By Joseph White and Abhijith Ganapavaram
DETROIT (Reuters) -General Motors raised its offer to striking auto workers on Friday, matching Ford (NYSE:F)'s proposed 23% wage hike and other benefit improvements, hours before union chief Shawn Fain was scheduled to speak on negotiations.
«We have made substantial movement in all key areas in an effort to reach a final agreement with the UAW and get our people back to work,» GM said in a statement as the strike entered week five.
«The majority of our workforce will make $40.39 per hour, or roughly $84,000 a year by the end of this agreement’s term,» it said.
Shares in GM rose 1.4% in afternoon trade and those in Ford were up 1.1%.
More than 34,000 union members working at the three automakers are on strike since the walkouts began on Sept. 15.

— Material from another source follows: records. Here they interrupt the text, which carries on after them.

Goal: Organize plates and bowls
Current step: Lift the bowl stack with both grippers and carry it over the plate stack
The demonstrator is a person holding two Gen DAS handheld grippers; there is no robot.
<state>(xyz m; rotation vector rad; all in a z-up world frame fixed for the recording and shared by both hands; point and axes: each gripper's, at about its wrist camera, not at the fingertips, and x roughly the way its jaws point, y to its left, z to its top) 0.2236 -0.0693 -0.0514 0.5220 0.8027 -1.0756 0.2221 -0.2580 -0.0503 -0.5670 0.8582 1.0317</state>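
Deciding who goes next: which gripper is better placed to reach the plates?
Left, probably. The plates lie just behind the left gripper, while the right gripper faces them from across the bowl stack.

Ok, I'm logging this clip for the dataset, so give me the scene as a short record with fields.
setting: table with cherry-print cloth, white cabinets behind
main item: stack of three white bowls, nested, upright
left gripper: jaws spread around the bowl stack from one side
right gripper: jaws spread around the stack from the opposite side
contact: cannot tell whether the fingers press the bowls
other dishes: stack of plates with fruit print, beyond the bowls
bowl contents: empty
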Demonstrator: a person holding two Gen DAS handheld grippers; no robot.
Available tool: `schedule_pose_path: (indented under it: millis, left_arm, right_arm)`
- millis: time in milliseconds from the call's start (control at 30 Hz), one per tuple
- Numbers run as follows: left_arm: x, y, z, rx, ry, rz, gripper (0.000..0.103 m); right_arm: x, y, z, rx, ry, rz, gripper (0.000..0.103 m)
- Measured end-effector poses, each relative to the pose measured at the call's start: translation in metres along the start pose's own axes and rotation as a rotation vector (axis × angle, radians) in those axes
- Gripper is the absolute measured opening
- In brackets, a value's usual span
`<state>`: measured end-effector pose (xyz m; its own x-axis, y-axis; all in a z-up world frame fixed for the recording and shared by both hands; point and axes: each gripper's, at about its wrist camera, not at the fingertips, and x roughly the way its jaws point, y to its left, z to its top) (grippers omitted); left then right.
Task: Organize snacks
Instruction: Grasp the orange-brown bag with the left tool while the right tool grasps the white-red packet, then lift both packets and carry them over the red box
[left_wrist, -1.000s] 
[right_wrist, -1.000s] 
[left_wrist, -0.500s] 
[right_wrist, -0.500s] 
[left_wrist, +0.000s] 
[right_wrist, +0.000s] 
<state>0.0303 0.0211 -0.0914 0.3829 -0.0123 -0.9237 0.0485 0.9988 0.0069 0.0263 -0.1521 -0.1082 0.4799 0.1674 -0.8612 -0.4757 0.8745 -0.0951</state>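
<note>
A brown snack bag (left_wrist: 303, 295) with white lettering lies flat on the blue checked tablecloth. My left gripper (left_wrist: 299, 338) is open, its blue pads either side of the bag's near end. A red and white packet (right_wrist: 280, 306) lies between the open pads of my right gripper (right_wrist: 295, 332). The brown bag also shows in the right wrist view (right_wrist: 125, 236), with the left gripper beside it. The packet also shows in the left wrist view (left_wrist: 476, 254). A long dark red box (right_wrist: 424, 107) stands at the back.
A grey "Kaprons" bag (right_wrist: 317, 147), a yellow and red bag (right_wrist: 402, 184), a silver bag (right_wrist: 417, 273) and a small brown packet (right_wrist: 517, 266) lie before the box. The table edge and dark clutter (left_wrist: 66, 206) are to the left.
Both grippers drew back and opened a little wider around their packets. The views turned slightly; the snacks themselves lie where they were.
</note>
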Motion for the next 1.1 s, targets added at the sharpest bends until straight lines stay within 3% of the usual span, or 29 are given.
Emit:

GM's latest offer shows the Detroit automakers converging on similar offers that would raise hourly pay for UAW workers by some 30% over the life of the deal, including cost of living payments. Ford, which has had the best offer among the three, has said it is at the limit of what it can pay and remain competitive.
The union, waging its first simultaneous strikes against the Detroit Three automakers, opened bargaining with a demand for a 40% wage hike. The demand included a 20% immediate increase, elimination of different pay scales among UAW workers and restoration of defined benefit pension plans. The union also demand that battery plant workers be covered under union agreements.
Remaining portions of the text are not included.